**Task**:
Once the pictures are removed, restate the listing word for word.

........

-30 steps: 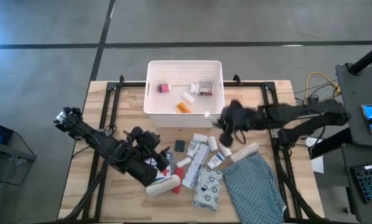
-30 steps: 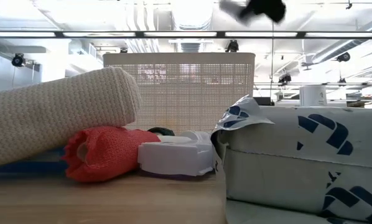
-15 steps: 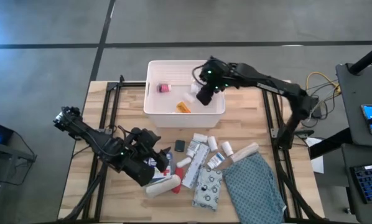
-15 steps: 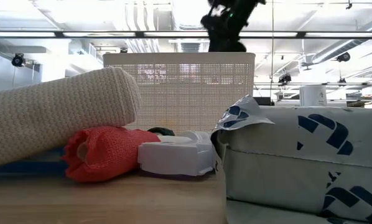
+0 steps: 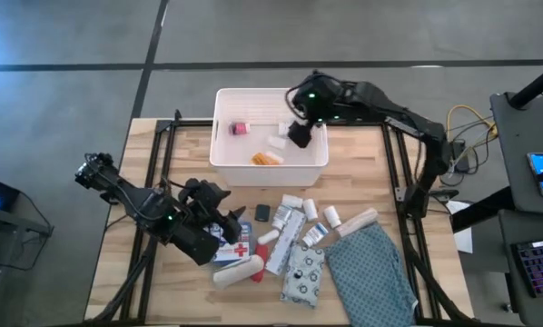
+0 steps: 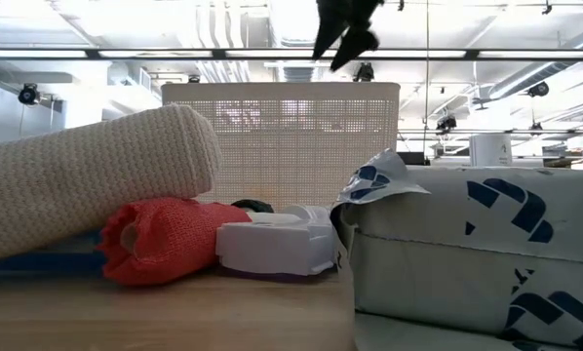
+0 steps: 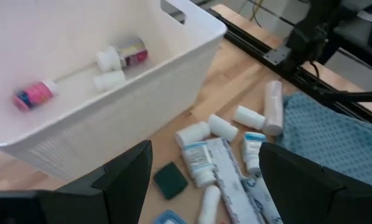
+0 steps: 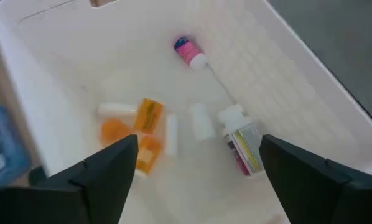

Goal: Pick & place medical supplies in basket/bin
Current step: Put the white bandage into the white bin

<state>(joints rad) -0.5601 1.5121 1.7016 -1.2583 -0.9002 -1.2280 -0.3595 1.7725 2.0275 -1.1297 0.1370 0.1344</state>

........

**Answer box**:
-30 steps: 
-30 steps: 
-15 steps: 
-15 steps: 
+0 steps: 
+0 steps: 
+0 steps: 
+0 steps: 

Goal: Pick & place medical supplies in basket/bin
Current step: Put the white bandage into the white bin

<state>(joints rad) -0.5601 1.5121 1.7016 -1.2583 -0.9002 -1.2280 -0.3595 1.7725 2.0275 -1.1297 0.1370 0.1344</state>

This exercise requires no further output.